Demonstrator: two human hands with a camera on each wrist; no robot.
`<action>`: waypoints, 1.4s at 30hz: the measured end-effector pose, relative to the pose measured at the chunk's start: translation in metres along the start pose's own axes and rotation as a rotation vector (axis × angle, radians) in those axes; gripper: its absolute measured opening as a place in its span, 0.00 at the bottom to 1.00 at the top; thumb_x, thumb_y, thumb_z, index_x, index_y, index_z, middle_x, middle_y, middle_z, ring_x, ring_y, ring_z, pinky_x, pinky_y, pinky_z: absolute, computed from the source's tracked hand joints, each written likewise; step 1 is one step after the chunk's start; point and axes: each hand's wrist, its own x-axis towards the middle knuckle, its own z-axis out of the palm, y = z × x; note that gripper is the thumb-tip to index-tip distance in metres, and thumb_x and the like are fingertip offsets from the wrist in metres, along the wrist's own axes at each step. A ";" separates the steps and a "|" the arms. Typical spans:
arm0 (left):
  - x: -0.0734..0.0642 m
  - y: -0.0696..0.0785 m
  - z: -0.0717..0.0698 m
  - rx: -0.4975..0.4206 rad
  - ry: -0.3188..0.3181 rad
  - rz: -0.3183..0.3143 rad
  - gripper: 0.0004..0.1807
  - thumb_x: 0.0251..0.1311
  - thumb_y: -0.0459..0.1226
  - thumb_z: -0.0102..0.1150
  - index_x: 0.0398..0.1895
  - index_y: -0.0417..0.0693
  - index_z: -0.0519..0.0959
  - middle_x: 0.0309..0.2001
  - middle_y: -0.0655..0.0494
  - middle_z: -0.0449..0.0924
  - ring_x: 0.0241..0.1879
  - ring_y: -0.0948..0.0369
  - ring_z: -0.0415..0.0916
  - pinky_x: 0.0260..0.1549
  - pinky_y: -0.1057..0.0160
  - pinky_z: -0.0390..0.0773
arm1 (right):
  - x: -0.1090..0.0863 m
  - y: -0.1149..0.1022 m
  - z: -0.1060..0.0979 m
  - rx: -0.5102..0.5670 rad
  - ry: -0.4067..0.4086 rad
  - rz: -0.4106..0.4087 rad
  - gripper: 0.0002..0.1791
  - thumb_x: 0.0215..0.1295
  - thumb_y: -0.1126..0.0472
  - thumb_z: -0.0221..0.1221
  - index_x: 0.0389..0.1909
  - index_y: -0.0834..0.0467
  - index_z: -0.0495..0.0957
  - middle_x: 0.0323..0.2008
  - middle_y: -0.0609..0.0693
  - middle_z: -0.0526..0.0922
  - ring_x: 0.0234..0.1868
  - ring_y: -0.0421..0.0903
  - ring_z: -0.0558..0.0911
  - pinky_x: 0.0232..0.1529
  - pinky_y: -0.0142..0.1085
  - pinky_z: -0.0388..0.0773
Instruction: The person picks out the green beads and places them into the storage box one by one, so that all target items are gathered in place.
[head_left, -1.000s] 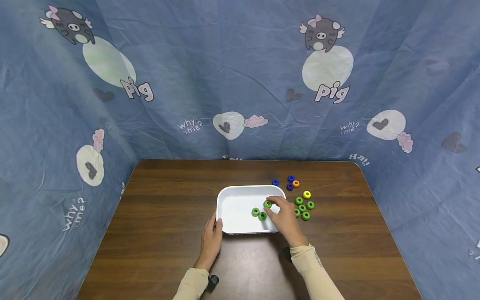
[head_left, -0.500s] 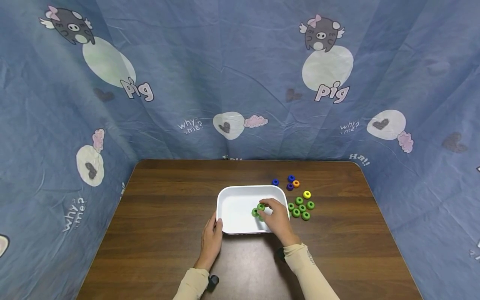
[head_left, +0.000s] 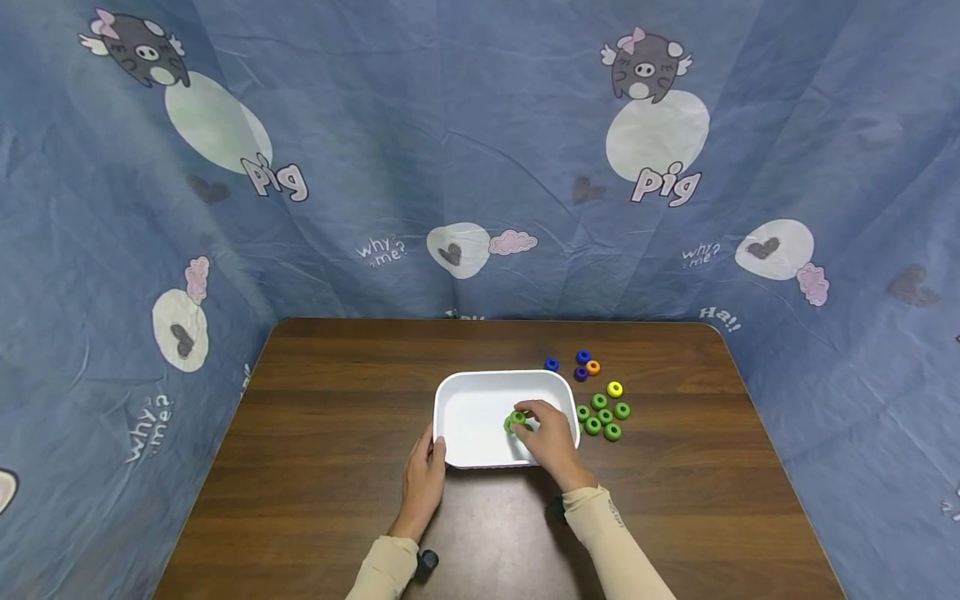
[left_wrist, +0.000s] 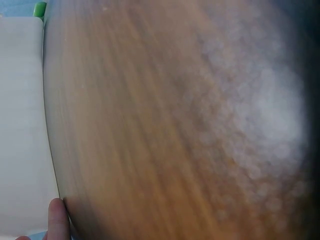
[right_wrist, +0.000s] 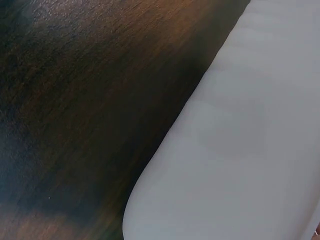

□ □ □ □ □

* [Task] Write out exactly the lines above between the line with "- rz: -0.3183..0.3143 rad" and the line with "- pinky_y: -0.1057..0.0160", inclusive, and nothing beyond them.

* [Result of the exercise]
  - rz: -0.3183..0.3143 rad
  - gripper: 0.0004..0.1807
  - thumb_x: 0.0251..0.1311
  - thumb_y: -0.0459..0.1226
  - thumb_z: -0.0102..0.1150
  - index_x: 0.0398..0.1895
  - index_y: -0.0417..0.0693
  - index_z: -0.0519..0.0959
  - middle_x: 0.0309..0.2001
  - middle_y: -0.0655..0.0494
  - middle_z: -0.0449..0.0924
  - ring_x: 0.0241..0.1879
  - ring_y: -0.0948..0.0369
  - ring_z: -0.0415..0.0916
  - pinky_x: 0.0260..0.1549
  - pinky_y: -0.1057..0.0160

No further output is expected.